## INPUT DATA
* * * *
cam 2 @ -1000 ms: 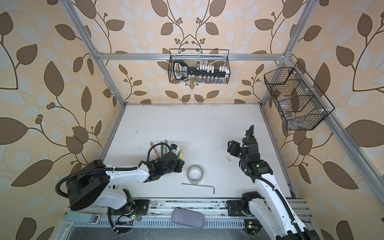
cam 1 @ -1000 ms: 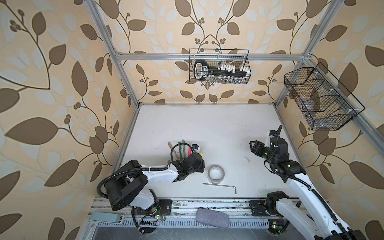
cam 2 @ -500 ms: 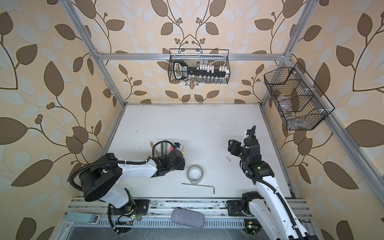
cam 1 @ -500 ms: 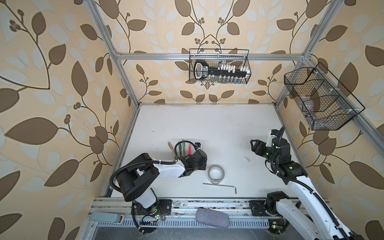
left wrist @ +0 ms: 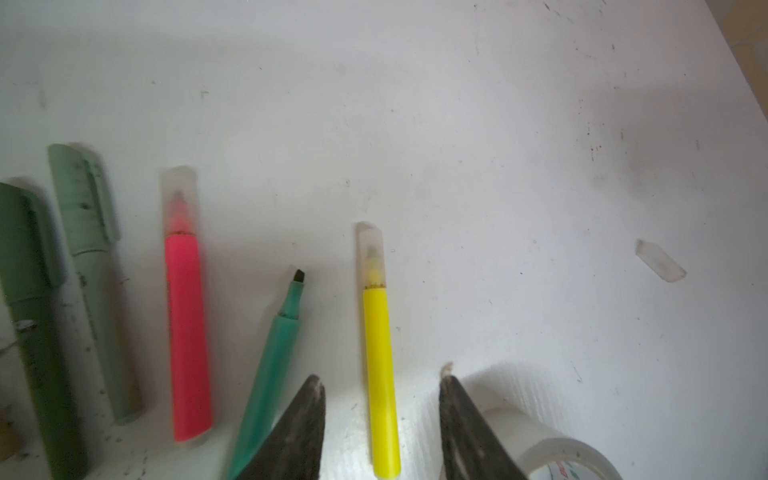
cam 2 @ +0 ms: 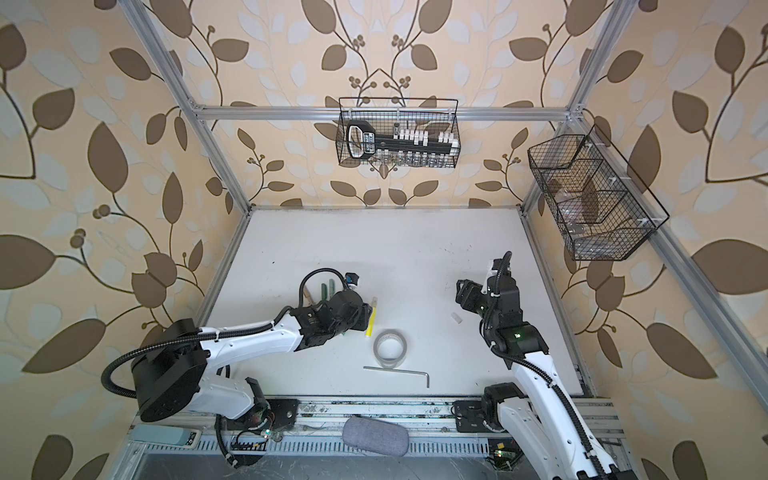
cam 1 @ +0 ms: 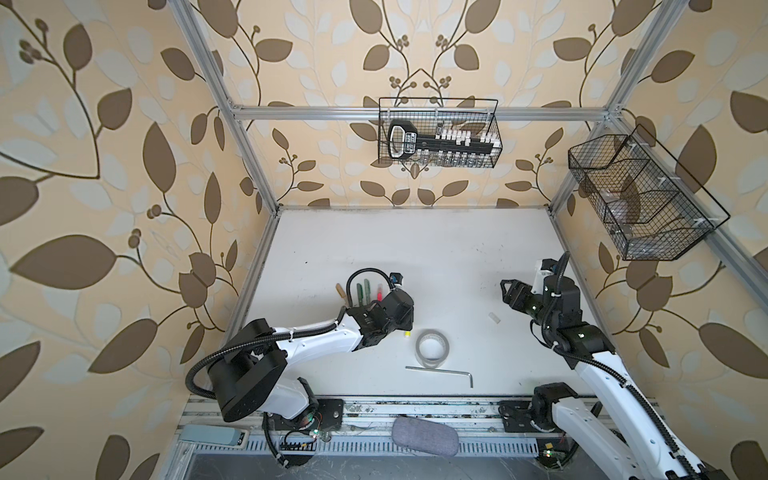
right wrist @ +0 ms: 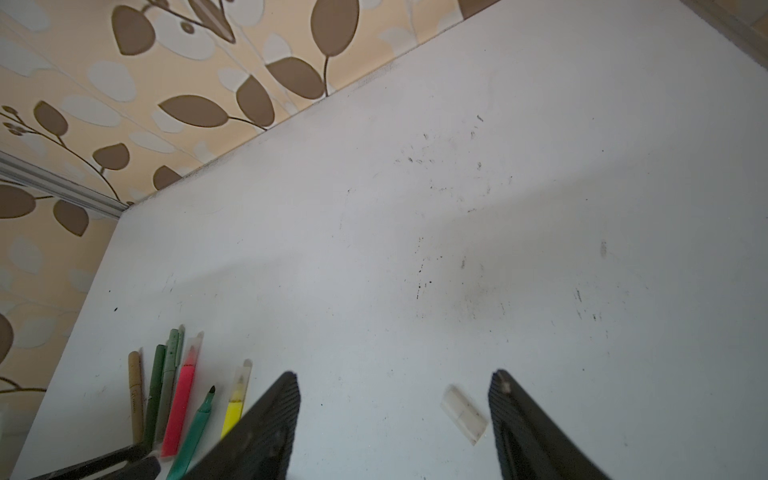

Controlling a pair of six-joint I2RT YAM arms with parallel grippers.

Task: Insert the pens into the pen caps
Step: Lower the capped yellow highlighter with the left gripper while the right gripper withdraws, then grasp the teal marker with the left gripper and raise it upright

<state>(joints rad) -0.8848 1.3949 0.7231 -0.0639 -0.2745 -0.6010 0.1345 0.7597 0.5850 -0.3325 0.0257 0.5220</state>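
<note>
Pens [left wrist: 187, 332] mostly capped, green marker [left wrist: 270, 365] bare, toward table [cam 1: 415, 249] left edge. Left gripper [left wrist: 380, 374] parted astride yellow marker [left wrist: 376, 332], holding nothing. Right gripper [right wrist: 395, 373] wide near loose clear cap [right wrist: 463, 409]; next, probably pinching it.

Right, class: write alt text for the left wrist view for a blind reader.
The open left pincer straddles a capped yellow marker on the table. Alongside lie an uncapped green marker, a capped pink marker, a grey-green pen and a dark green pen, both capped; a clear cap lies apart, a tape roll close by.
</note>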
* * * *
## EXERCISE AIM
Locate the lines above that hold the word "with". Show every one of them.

## WORKED SOLUTION
Controlling a pair of six-joint I2RT YAM arms with parallel grippers.
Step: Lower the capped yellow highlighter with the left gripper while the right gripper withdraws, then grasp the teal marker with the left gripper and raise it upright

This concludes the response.